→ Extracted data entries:
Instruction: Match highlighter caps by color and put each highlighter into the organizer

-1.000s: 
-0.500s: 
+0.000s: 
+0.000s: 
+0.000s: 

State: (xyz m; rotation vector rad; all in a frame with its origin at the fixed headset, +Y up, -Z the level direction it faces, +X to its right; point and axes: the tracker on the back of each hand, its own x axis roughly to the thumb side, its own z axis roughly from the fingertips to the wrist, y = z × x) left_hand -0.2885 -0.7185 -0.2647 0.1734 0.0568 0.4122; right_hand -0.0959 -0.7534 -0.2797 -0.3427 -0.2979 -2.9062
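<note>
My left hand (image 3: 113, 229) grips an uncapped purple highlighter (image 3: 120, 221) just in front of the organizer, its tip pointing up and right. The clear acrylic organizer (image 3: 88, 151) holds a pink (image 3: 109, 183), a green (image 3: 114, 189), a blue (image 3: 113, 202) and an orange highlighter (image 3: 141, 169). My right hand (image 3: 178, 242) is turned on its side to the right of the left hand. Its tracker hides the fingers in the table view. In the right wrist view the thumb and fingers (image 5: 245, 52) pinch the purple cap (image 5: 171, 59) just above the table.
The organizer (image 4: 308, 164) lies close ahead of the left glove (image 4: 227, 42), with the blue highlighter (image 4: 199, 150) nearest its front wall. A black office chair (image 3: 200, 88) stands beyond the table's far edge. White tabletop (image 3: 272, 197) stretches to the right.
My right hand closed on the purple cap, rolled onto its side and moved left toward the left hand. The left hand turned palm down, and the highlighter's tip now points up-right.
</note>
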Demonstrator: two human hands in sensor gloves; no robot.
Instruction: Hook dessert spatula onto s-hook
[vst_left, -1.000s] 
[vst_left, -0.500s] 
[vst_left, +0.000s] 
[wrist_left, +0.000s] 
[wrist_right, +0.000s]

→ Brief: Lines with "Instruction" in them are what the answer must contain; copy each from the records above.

→ Your response:
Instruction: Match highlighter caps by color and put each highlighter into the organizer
Instruction: Hook dessert spatula onto s-hook

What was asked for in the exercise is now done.